Glasgow & West Scotland

NHS Greater Glasgow and Clyde criticised over fall patient's care

David Spelman
Image caption Mr Spelman's family complained to the Scottish Public Sector Ombudsman

A health board has been ordered to apologise to the family of an elderly man sent home from hospital in winter in his shirt, trousers, dressing gown and one slipper.

David Spelman, 85, had hip replacement surgery at the Southern General in Glasgow after a fall in February 2011.

Days after being discharged he fell again and died shortly afterwards.

Scottish Public Sector Ombudsman, Jim Martin, upheld four complaints from his family about the care he received.

Mr Spelman was admitted to the Southern General on 10 February last year. He was then discharged on 24 February two days after under going hip surgery.

Two days later he fell again, reopening his surgery wound.

He died on 19 March. The ombudsman said his death could not be attributed to his discharge.

According to Mr Martin's report Mr Spelman's family complained that he was not properly dressed when he was discharged.

His son, David, told BBC Scotland: "When he came to the door he was absolutely freezing.

"He had a dressing gown on, a polo-shirt, a pair of trousers and a paper slipper on his foot. His other foot was bandaged.

"His clothes were still back in the hospital."

The ombudsman found the patient could have been properly dressed had staff properly checked his belongings.

The report revealed that a paramedic handed the son his father's suitcase "which contained his outdoor jacket, a hat, jumper and outdoor shoes".

Mr Martin stated: "I find that this was an unfortunate incident which could well have been avoided if staff had taken the time to check through his belongings properly and dress him suitably for the winter weather."

He added: "It was not acceptable that an elderly and frail man was discharged from the hospital dressed in this manner."

Lessons learned

The family also complained that Mr Spelman's condition deteriorated after he was discharged.

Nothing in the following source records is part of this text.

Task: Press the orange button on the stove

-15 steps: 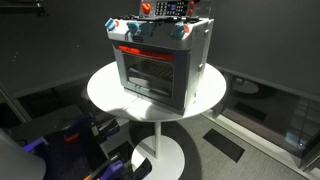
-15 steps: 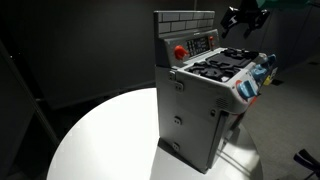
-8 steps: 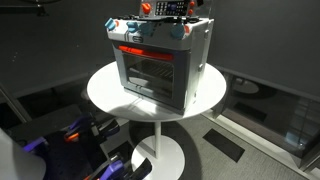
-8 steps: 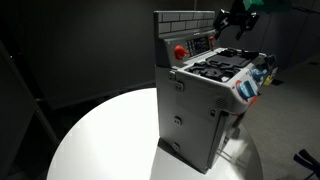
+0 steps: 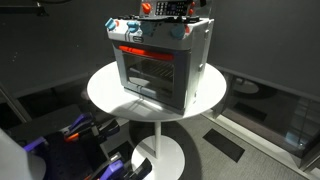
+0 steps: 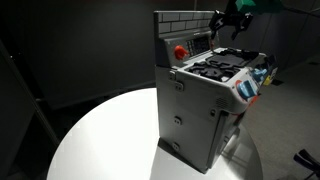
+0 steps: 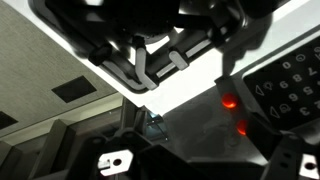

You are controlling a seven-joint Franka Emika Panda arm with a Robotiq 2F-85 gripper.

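Note:
The stove (image 5: 160, 65) is a silver-grey toy oven with a red-orange handle bar, standing on a round white table (image 5: 105, 95). In an exterior view its back panel (image 6: 190, 30) carries a round orange button (image 6: 180, 51) at the left end. My gripper (image 6: 222, 24) hovers over the dark burner top, close to the right part of that panel, and appears open and empty. It also shows at the stove's top in an exterior view (image 5: 166, 8). In the wrist view two glowing orange spots (image 7: 229, 101) lie ahead of the gripper (image 7: 198, 150), with burner grates above.
The table (image 6: 100, 140) stands on a single pedestal with a round base (image 5: 160, 150). Blue and orange equipment (image 5: 80, 130) lies on the dark floor beside it. Dark walls surround the scene.
My gripper has moved a little across the stove top toward the back panel. The stove has not moved.

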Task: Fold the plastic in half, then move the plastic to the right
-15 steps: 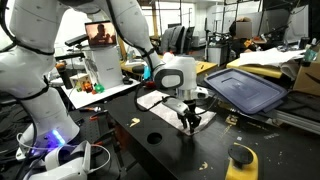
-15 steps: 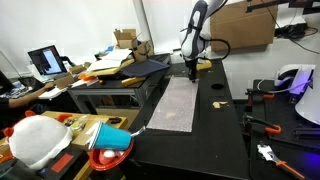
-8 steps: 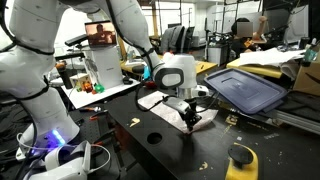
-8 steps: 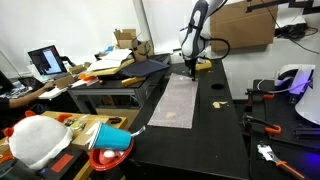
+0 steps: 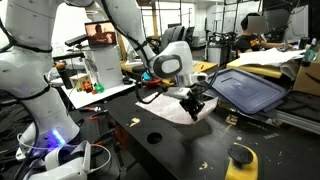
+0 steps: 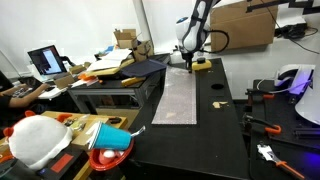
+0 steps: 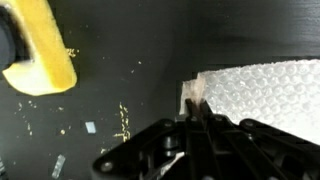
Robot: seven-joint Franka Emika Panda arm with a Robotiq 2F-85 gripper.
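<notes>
A long black tabletop fills the middle of a cluttered workshop. In an exterior view a plain white wall rises behind an open laptop on a crowded side bench, and a large brown cardboard box stands at the far end. In an exterior view a white side table carries small bottles, with a lit screen behind it, and a dark grey plastic tray lies tilted on a neighbouring bench.

A black tabletop carries a yellow sponge, with pale crumbs scattered near it. In an exterior view, a red bowl sits on a cluttered side bench, an open laptop glows farther back, and a cardboard box stands beyond. In an exterior view, a dark tray rests beside the tabletop.
</notes>
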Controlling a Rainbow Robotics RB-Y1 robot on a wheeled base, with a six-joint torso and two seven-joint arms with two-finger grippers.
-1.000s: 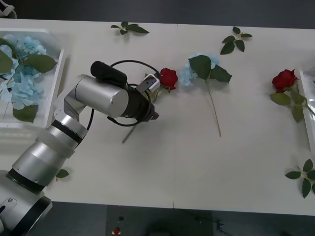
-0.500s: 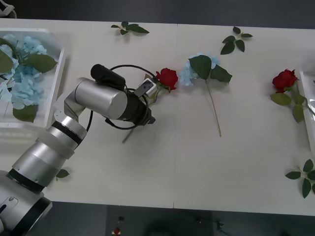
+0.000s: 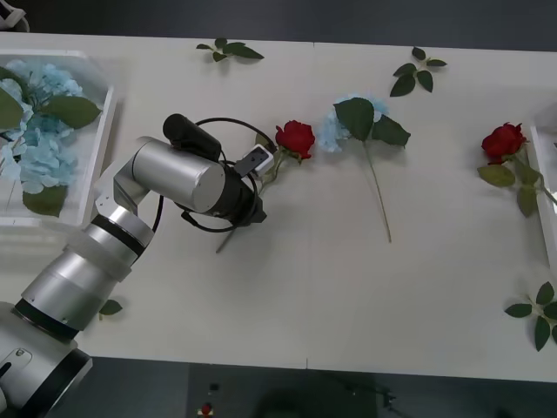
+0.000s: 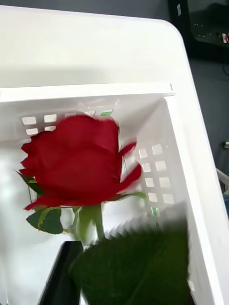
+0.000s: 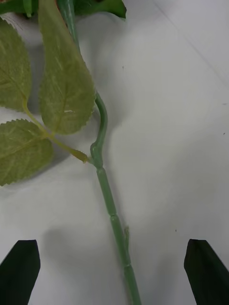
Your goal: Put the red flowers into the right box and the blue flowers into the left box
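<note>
The white worktop (image 3: 305, 287) spans the front view, with the left box (image 3: 97, 152) at its far left edge and a strip of the right box (image 3: 544, 187) at its far right edge. The left arm (image 3: 130, 218) reaches from the near left corner toward the middle of the worktop, its left hand (image 5: 112, 264) hanging low over a lying red rose (image 3: 296, 138). In the left wrist view the two black fingertips (image 5: 19, 269) stand wide apart, released, one on each side of the rose's green stem (image 5: 107, 195), which lies on the worktop between them without being gripped; pale leaves (image 5: 59, 81) branch from the stem farther up. The blue flowers (image 3: 35, 131) already lie inside the left box, their dark leaves spread among them. One more blue flower (image 3: 335, 129) lies on the worktop just beside the rose's bloom, its thin stem running toward the near edge. A second red rose (image 3: 503, 141) lies near the right box, its leaves touching the rim. In the right wrist view a third red rose (image 4: 78, 162) hangs above the floor of the perforated white box (image 4: 157, 167), with the right hand (image 4: 114, 286) clenched around its stem, one black finger (image 4: 62, 276) beside a large leaf. Loose leaf sprigs (image 3: 228, 50) lie along the far edge and at the near right corner.
</note>
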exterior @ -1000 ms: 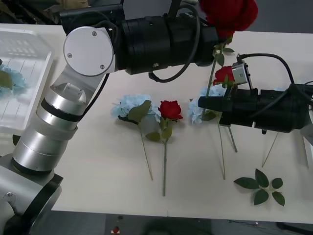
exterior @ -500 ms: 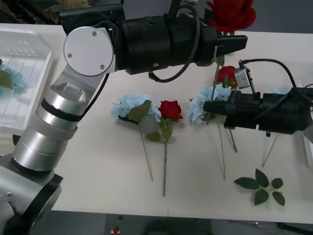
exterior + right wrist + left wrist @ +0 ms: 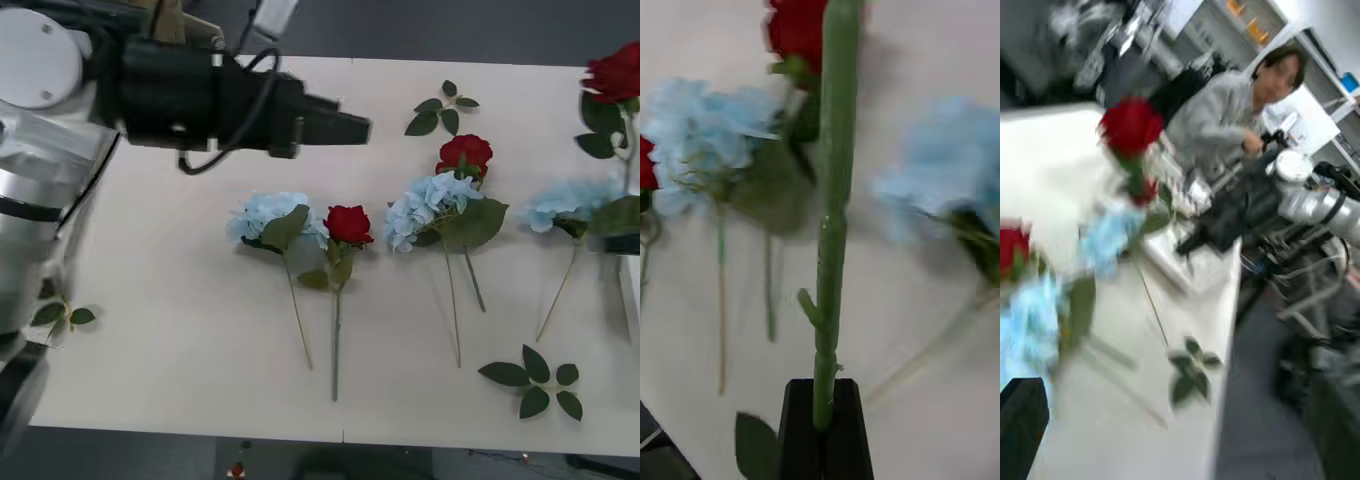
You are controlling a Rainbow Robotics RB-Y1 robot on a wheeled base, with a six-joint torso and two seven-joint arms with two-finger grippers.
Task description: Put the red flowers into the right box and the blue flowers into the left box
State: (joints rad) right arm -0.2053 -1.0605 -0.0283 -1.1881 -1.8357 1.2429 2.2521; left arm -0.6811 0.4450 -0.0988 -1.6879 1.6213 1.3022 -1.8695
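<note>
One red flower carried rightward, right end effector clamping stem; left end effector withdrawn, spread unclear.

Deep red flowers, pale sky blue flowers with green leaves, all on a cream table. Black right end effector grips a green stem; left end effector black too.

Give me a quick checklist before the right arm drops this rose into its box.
1. Right gripper shut on the rose stem: ok.
2. Carried rose lifted off the table: ok.
3. Rose directly above the right box: cannot tell.
4. Left gripper clear of the carried rose: ok.
5. Blue flower clear of the path: not ok, it lies just under the rose.
</note>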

They said the decision to release him could have been harmful and his second fall could have been prevented had his "needs been properly considered".

The patient also suffered from poor balance and could not use the walking frame he was given following the operation, said the family.

Mr Martin concluded that the health board did not "reasonably consider" whether the patient should have been released.

NHS Greater Glasgow and Clyde said: "We have now received the Ombudsman's full report and accept the recommendations made in the report.

"A formal letter issued to the Citizen's Advice Bureau, who were acting on behalf of the family, offered our condolences and accepted there were lessons that had to be learned.

"Following receipt of the Ombudsman's report a further letter is now being sent direct to the family in which we offer our full apologies."